### INPUT DATA

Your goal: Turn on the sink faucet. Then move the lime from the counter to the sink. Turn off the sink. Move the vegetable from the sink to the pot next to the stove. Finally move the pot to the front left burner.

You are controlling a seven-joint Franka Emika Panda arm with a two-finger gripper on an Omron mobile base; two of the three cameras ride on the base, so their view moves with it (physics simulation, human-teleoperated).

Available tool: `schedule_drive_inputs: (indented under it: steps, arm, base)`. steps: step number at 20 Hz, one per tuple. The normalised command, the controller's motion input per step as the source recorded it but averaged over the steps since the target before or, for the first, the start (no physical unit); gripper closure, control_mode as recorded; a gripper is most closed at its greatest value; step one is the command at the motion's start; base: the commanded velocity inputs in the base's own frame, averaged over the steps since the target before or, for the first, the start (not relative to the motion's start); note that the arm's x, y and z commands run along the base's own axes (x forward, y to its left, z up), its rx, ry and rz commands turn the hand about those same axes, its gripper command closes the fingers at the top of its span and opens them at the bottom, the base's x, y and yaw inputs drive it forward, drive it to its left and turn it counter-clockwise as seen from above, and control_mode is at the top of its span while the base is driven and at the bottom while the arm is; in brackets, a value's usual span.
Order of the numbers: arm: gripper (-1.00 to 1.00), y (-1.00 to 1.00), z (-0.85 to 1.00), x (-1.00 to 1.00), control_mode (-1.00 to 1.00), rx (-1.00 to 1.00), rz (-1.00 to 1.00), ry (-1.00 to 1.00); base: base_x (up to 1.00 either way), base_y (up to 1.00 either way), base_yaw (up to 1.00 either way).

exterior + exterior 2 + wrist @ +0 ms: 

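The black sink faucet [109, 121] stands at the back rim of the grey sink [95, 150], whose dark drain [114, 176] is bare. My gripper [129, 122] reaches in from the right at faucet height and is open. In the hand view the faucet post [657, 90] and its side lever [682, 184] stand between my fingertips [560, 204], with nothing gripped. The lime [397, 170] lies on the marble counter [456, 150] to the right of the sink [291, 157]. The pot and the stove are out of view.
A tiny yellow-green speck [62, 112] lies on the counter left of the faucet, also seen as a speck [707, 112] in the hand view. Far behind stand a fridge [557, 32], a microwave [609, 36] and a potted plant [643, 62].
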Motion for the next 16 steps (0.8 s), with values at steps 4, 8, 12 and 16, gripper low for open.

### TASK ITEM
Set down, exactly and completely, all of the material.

### REPLY TO THE TASK
Your goal: Turn on the sink faucet. Then move the lime from the counter to the sink. Turn off the sink. Move the vegetable from the sink to the pot next to the stove. Finally move the pot to the front left burner.

You are controlling a seven-joint Franka Emika Panda arm with a two-finger gripper on an Omron mobile base; two of the three cameras ride on the base, so their view moves with it (physics simulation, human-teleoperated).

Available tool: `schedule_drive_inputs: (indented under it: steps, arm, base)`. steps: step number at 20 Hz, one per tuple. The normalised command, the controller's motion input per step as the source recorded it but averaged over the steps since the target before or, for the first, the start (no physical unit); gripper closure, control_mode as recorded; a gripper is most closed at its greatest value; step one is the command at the motion's start; base: the commanded velocity inputs in the base's own frame, averaged over the steps since the target before or, for the first, the start (not relative to the motion's start); note that the arm's x, y and z commands run along the base's own axes (x forward, y to its left, z up), its rx, ry and rz commands turn the hand about those same axes, its gripper command closes the fingers at the top of its span and opens them at the bottom, the base's x, y and yaw inputs drive it forward, drive it to its left and turn it counter-clockwise as seen from above, and control_mode is at the top of its span while the base is driven and at the bottom while the arm is; in brackets, a value's usual span.
Order of the numbers: arm: gripper (-1.00 to 1.00), y (-1.00 to 1.00), z (-0.85 to 1.00), x (-1.00 to 1.00), control_mode (-1.00 to 1.00), rx (-1.00 to 1.00), rz (-1.00 to 1.00), ry (-1.00 to 1.00); base: base_x (up to 1.00 either way), base_y (up to 1.00 either way), base_yaw (up to 1.00 either way).

exterior + exterior 2 + wrist @ +0 ms: 

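The black sink faucet [109, 121] stands at the back rim of the grey sink [95, 150], whose dark drain [114, 176] is bare. My gripper [129, 122] reaches in from the right at faucet height and is open. In the hand view the faucet post [657, 90] and its side lever [682, 184] stand between my fingertips [560, 204], with nothing gripped. The lime [397, 170] lies on the marble counter [456, 150] to the right of the sink [291, 157]. The pot and the stove are out of view.
A tiny yellow-green speck [62, 112] lies on the counter left of the faucet, also seen as a speck [707, 112] in the hand view. Far behind stand a fridge [557, 32], a microwave [609, 36] and a potted plant [643, 62].
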Motion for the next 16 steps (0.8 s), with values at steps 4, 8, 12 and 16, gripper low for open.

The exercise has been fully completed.